[WHAT TO DO] Word for word, the data below must be repeated in full; no picture is to be included.
GIVEN DATA section start
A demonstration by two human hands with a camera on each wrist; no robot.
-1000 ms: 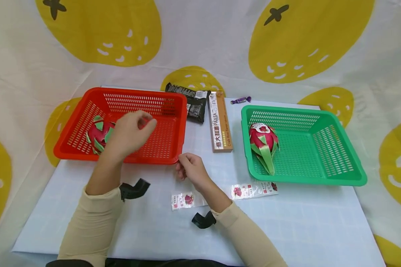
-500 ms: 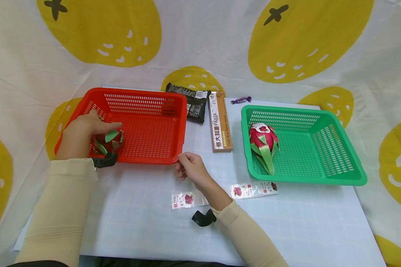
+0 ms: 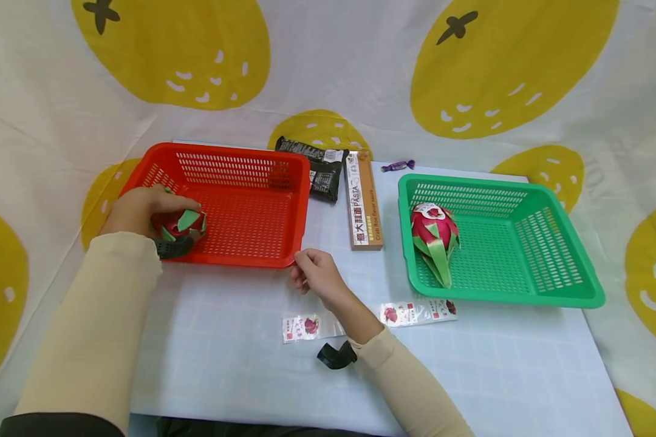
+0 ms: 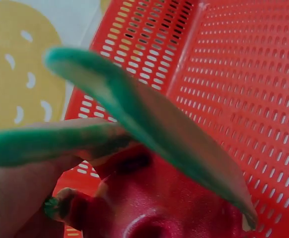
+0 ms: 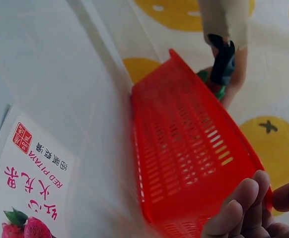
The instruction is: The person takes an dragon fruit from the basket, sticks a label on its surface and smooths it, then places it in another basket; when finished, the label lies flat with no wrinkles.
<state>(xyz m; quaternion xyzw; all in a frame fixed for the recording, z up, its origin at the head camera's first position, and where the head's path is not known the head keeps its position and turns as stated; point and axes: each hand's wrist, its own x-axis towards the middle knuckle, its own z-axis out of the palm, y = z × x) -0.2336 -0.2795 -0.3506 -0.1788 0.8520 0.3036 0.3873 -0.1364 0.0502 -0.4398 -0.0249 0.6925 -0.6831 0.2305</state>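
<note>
My left hand point(image 3: 136, 209) grips a dragon fruit point(image 3: 183, 223) at the left end of the red basket point(image 3: 300, 206). Up close in the left wrist view, the dragon fruit point(image 4: 169, 208) shows pink skin and long green scales, my fingers at its left side. With thumb and curled fingers my right hand point(image 3: 319, 276) pinches the red basket's near right corner; the right wrist view shows the fingertips point(image 5: 261, 181) at the rim. A second dragon fruit point(image 3: 434, 233), bearing a white sticker, lies in the green basket point(image 3: 557, 297).
Behind and between the baskets lie a black packet point(image 3: 325, 182), a pasta box point(image 3: 363, 200) and a purple wrapped candy point(image 3: 398, 165). Two clear printed bags point(image 3: 308, 328) lie on the table point(image 3: 240, 364) near my right forearm. A patterned curtain point(image 3: 333, 54) hangs behind.
My left hand has moved left from above the red basket's middle down onto the dragon fruit and taken hold of it. My right hand stays at the corner.
</note>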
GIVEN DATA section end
[ANSWER]
A demonstration by two human hands with a camera on each wrist; no robot.
-1000 ms: 
-500 ms: 
+0 ms: 
+0 ms: 
+0 ms: 
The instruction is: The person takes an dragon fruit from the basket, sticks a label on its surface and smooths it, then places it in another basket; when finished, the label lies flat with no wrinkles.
<state>(xyz m; quaternion xyzw; all in a frame fixed for the recording, z up, its origin at the head camera's first position, and where the head's path is not known the head keeps its position and turns as stated; point and axes: each hand's wrist, its own x-axis towards the middle knuckle, its own z-axis out of the palm, y = z × x) -0.2336 -0.2795 -0.3506 -0.1788 0.8520 0.3036 0.3873 -0.1364 0.0502 -0.4398 -0.0249 0.6925 -0.6831 0.2305</state>
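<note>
My left hand point(image 3: 136, 209) grips a dragon fruit point(image 3: 183, 223) at the left end of the red basket point(image 3: 300, 206). Up close in the left wrist view, the dragon fruit point(image 4: 169, 208) shows pink skin and long green scales, my fingers at its left side. With thumb and curled fingers my right hand point(image 3: 319, 276) pinches the red basket's near right corner; the right wrist view shows the fingertips point(image 5: 261, 181) at the rim. A second dragon fruit point(image 3: 434, 233), bearing a white sticker, lies in the green basket point(image 3: 557, 297).
Behind and between the baskets lie a black packet point(image 3: 325, 182), a pasta box point(image 3: 363, 200) and a purple wrapped candy point(image 3: 398, 165). Two clear printed bags point(image 3: 308, 328) lie on the table point(image 3: 240, 364) near my right forearm. A patterned curtain point(image 3: 333, 54) hangs behind.
My left hand has moved left from above the red basket's middle down onto the dragon fruit and taken hold of it. My right hand stays at the corner.
</note>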

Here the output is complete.